▸ WORK INSTRUCTIONS:
In the entries below, the word "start" appears on some lines. Copy each of those lines.

▸ WORKING DATA:
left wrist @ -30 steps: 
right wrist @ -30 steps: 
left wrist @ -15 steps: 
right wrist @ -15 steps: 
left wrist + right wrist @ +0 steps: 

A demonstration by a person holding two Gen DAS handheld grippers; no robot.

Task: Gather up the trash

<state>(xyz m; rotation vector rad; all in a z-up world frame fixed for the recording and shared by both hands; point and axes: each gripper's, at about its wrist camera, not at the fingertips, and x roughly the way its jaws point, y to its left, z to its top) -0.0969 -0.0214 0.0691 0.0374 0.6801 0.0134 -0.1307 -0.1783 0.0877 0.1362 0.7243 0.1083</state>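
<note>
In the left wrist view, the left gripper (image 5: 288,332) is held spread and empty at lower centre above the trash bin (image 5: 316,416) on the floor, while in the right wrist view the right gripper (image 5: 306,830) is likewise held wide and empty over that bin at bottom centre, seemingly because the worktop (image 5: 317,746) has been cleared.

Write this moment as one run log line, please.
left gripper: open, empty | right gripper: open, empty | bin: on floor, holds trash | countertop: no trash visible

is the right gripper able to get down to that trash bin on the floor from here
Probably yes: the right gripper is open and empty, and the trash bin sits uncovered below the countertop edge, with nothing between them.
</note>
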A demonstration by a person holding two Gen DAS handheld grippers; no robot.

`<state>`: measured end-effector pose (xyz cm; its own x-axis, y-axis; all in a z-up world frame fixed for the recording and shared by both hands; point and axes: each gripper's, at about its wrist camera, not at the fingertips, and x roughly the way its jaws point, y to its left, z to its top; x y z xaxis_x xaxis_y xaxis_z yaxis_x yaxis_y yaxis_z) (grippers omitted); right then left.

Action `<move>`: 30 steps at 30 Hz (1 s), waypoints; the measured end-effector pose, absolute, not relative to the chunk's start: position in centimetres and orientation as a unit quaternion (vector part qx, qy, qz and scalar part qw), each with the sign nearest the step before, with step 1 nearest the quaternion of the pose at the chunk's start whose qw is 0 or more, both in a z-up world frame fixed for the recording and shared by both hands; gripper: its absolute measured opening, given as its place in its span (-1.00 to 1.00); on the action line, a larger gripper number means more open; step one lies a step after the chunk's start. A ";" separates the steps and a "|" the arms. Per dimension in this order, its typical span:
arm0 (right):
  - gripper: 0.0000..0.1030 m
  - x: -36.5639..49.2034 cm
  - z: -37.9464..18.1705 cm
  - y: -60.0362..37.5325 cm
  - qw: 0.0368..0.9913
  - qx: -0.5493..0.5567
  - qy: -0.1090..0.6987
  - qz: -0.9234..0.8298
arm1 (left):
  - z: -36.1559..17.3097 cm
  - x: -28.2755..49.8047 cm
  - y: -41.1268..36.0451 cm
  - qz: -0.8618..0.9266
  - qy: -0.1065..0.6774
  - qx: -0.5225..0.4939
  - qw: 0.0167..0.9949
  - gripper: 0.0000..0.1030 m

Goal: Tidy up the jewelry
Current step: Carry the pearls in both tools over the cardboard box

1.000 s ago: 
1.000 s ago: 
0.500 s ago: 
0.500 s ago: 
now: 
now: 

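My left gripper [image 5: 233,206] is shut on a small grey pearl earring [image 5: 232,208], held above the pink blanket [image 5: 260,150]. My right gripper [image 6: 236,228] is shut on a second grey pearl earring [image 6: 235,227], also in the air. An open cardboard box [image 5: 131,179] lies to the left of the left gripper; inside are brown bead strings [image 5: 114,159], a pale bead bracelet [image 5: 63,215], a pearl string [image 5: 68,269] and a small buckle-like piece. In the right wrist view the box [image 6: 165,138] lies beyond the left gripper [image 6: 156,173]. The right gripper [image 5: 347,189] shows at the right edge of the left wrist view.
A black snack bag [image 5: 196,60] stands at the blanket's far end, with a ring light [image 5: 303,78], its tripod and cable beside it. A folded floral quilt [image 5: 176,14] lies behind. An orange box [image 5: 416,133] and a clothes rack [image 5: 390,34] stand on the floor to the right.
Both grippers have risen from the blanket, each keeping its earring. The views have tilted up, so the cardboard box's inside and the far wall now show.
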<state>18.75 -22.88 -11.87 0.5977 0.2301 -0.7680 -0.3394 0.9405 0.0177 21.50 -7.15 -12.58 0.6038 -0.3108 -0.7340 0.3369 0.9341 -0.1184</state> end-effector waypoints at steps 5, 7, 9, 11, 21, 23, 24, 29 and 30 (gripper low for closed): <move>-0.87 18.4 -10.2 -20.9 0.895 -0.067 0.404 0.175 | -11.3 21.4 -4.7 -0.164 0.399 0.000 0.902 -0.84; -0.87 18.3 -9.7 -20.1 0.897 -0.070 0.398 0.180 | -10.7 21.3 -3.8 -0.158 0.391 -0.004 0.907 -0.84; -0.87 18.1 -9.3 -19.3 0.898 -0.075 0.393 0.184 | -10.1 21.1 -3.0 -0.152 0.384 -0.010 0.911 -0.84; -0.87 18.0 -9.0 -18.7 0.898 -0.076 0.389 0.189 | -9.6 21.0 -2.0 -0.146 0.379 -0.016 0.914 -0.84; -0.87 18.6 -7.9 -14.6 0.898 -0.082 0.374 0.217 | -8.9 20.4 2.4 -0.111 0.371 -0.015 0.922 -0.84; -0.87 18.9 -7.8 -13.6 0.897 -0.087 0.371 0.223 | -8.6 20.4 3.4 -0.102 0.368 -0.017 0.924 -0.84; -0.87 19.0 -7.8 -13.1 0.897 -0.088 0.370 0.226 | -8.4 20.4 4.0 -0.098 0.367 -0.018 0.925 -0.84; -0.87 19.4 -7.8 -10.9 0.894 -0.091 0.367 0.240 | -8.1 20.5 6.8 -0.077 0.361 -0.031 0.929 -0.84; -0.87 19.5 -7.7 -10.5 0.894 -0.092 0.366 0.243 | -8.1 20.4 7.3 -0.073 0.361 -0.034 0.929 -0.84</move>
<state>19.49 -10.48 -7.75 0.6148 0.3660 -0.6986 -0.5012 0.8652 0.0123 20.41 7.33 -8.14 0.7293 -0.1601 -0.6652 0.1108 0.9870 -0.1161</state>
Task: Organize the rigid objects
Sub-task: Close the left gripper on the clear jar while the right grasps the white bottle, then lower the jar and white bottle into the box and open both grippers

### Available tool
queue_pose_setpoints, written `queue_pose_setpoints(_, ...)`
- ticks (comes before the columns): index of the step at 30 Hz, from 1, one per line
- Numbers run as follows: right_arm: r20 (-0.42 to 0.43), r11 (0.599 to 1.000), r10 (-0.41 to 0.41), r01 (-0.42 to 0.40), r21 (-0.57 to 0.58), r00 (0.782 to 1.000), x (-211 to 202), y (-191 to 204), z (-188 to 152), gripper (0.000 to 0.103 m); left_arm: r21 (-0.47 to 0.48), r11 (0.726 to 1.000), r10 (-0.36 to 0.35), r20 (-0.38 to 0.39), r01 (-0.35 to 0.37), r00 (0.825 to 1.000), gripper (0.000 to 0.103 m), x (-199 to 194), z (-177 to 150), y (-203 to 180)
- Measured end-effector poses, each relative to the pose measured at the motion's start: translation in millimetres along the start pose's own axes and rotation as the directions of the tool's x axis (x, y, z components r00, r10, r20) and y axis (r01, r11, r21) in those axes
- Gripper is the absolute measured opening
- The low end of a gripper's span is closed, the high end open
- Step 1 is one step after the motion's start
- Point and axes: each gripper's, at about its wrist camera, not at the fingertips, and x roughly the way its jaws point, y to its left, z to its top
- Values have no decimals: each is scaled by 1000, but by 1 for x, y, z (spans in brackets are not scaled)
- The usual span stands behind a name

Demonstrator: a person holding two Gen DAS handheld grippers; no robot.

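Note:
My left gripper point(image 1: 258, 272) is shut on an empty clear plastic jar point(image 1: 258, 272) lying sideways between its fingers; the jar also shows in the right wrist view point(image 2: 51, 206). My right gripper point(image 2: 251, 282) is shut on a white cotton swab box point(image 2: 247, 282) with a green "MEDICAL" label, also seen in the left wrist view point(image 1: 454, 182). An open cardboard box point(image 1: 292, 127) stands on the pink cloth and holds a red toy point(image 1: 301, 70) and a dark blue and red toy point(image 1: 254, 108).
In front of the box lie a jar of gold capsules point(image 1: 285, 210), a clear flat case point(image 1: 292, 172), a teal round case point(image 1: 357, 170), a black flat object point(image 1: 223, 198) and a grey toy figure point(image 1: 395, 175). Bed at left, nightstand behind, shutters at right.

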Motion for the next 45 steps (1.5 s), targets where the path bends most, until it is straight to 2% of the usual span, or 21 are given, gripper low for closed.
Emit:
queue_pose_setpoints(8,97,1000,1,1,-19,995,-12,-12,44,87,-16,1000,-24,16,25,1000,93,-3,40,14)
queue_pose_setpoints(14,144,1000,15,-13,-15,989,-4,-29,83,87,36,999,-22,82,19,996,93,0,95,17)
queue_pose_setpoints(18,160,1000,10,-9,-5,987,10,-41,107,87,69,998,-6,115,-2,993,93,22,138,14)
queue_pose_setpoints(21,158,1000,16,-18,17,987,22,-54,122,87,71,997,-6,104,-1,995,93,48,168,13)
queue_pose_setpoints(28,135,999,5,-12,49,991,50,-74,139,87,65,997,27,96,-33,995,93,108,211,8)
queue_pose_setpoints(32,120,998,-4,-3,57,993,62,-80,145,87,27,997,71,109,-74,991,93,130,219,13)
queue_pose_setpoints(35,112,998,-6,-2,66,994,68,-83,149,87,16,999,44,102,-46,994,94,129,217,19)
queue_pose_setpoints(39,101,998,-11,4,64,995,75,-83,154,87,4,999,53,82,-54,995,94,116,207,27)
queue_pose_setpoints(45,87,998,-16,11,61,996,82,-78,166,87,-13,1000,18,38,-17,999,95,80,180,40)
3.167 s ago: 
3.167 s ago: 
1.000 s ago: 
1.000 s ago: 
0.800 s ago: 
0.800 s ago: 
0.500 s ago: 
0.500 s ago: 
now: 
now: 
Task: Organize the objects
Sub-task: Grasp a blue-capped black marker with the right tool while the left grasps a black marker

▸ ANSWER TO THIS EXERCISE:
Action `<move>`: 30 steps at 30 Hz (1 s), waypoints; the measured end-effector pose, absolute, not relative to the chunk's start: position in centimetres and orientation as a unit quaternion (vector part qx, qy, qz and scalar part qw), each with the sign nearest the step before, with step 1 nearest the quaternion of the pose at the chunk's start whose qw is 0 or more, both in a z-up world frame fixed for the recording and shared by both hands; gripper: its absolute measured opening, given as its place in its span (-1.00 to 1.00); on the action line, a larger gripper number means more open; step one lies a step after the chunk's start. A ";" separates the steps and a "|" the arms. Per dimension in this order, its typical span:
- Measured end-effector poses, each relative to the pose measured at the motion's start: translation in millimetres along the start pose's own axes and rotation as the directions of the tool's x axis (x, y, z components r00, r10, r20) and y axis (r01, r11, r21) in those axes
- Step 1 is one step after the motion's start

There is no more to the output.